→ **WHAT YOU HAVE TO DO**:
Every line of the material below should be copied exactly.

→ **THE DATA**:

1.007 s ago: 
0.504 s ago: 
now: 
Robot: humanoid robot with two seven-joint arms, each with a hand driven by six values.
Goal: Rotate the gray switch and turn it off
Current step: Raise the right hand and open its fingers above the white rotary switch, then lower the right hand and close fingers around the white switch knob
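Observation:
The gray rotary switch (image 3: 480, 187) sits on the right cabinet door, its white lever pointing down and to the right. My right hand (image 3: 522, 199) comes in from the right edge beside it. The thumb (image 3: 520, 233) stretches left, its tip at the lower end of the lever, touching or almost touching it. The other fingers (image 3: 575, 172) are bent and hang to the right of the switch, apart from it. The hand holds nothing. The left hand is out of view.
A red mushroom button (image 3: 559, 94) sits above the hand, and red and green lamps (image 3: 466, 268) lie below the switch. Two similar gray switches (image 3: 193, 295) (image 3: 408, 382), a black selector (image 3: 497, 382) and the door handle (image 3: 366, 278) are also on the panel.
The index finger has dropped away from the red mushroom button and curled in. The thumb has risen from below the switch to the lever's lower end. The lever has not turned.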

→ **EXERCISE ANSWER**:
1.007 s ago: 
0.504 s ago: 
now: 
Robot: humanoid robot with two seven-joint arms, each with a hand driven by six values.
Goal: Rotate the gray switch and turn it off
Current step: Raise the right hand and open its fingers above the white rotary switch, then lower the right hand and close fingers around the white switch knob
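Observation:
The gray rotary switch (image 3: 480, 187) sits on the right cabinet door, its white lever pointing down and to the right. My right hand (image 3: 522, 199) comes in from the right edge beside it. The thumb (image 3: 520, 233) stretches left, its tip at the lower end of the lever, touching or almost touching it. The other fingers (image 3: 575, 172) are bent and hang to the right of the switch, apart from it. The hand holds nothing. The left hand is out of view.
A red mushroom button (image 3: 559, 94) sits above the hand, and red and green lamps (image 3: 466, 268) lie below the switch. Two similar gray switches (image 3: 193, 295) (image 3: 408, 382), a black selector (image 3: 497, 382) and the door handle (image 3: 366, 278) are also on the panel.
The index finger has dropped away from the red mushroom button and curled in. The thumb has risen from below the switch to the lever's lower end. The lever has not turned.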

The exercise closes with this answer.